Pomona College economics professor Gary Smith, author with Jay Cordes of The Phantom Pattern Problem (Oxford, October 1, 2020), tackles an age-old glitch in human thinking: We tend to assume that if we find a pattern, it is meaningful. Add that to the weaknesses of current artificial intelligence and “Houston, we have a problem,” he warns:
The scientific method tests theories with data. Data-mining computer algorithms dispense with theory and search through data for patterns, often aided and abetted by slicing, dicing, and otherwise mangling data to create patterns.Gary Smith, “Phantom patterns: The big data delusion” at IAI News (August 24, 2020)
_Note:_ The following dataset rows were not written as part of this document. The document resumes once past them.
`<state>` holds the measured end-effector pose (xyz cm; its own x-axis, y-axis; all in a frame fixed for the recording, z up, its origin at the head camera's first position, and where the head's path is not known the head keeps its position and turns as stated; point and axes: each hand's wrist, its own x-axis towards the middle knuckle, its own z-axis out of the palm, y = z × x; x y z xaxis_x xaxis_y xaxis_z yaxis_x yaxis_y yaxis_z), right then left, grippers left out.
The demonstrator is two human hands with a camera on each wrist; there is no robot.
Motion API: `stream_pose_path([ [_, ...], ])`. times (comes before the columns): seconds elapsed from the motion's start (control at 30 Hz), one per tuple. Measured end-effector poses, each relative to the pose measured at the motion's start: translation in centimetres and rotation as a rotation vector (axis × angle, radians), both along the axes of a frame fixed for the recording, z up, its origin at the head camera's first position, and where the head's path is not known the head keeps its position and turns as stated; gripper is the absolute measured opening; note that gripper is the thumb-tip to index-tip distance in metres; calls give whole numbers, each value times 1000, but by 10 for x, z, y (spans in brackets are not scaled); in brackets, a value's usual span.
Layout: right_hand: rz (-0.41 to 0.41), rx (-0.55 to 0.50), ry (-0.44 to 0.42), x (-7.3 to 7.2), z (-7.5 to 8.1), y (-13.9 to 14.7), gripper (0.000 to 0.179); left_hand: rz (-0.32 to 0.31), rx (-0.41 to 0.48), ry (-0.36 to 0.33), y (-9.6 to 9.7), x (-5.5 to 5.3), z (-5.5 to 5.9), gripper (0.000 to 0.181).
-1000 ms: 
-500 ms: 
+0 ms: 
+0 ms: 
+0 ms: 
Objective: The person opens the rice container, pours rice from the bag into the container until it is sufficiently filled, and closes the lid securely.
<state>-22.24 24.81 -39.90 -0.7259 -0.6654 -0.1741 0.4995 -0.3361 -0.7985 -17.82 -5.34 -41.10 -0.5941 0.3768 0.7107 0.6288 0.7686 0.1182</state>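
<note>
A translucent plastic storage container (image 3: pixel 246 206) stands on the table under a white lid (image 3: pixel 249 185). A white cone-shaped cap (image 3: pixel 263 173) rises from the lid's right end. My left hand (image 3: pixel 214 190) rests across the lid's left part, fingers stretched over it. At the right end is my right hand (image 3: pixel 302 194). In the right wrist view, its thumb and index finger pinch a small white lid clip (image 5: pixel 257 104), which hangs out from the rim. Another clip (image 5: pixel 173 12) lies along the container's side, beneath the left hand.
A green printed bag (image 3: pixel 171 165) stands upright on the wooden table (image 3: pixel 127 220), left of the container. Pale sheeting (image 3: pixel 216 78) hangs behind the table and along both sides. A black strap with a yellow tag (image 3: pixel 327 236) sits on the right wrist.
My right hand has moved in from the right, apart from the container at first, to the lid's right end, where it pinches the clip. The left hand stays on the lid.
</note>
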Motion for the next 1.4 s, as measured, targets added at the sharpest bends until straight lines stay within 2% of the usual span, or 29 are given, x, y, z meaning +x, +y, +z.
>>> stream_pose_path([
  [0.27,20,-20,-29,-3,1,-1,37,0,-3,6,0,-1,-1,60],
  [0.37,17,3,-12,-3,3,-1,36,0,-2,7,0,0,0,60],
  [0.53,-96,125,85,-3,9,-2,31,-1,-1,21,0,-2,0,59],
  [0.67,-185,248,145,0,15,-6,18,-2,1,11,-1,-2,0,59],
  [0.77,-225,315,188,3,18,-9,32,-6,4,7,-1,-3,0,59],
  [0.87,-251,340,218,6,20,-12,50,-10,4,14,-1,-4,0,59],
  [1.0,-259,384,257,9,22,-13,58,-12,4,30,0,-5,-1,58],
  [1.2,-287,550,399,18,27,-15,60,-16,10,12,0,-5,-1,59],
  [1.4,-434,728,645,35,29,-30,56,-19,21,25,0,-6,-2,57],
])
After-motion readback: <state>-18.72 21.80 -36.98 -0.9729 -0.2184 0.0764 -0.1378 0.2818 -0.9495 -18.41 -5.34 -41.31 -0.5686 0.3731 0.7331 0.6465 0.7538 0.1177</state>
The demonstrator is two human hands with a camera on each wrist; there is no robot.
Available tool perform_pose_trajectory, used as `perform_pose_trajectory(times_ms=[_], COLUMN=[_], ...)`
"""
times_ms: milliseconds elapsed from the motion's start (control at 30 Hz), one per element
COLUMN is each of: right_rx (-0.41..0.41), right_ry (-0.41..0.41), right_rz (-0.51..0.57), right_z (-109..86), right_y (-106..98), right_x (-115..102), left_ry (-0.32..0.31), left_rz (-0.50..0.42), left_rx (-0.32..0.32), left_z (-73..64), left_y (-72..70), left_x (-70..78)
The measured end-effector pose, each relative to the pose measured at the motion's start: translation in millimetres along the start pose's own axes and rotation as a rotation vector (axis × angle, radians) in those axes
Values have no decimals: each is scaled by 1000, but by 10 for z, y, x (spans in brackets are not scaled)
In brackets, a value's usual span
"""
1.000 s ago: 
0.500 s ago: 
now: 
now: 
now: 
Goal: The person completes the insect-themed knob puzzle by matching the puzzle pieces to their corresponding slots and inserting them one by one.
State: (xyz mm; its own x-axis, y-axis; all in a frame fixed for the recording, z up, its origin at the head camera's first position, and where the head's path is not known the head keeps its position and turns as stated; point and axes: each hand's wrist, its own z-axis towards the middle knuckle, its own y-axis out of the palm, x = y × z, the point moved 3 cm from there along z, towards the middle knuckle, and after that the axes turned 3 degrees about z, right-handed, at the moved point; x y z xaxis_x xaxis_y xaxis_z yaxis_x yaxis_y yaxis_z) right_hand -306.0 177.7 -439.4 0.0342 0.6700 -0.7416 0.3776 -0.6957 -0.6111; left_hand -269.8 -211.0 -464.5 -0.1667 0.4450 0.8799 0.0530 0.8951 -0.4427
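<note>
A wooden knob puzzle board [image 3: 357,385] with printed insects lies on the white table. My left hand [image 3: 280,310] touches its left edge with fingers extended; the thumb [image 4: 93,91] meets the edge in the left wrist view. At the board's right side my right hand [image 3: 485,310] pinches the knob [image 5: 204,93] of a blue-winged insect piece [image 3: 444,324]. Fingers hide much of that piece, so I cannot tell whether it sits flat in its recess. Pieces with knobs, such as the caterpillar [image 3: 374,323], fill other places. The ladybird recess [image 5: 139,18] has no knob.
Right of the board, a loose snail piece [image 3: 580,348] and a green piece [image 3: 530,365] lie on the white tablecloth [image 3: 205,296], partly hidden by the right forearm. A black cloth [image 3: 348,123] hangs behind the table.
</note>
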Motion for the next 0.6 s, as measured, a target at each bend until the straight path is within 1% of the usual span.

Many of the patterns so detected are obviously spurious, for example:
A computer algorithm for evaluating job applicants noticed that many good programmers visited a particular Japanese manga site and concluded that people who visit this site are likely to be good programmers. Another algorithm concluded that job applicants who went to all-women’s colleges are unlikely to be good software engineers because very few of the company’s current engineers went to all-women’s colleges. A car insurance company created an algorithm for evaluating applicants based on Facebook posts, including whether one likes Leonard Cohen.Gary Smith, “Phantom patterns: The big data delusion” at IAI News (August 24, 2020)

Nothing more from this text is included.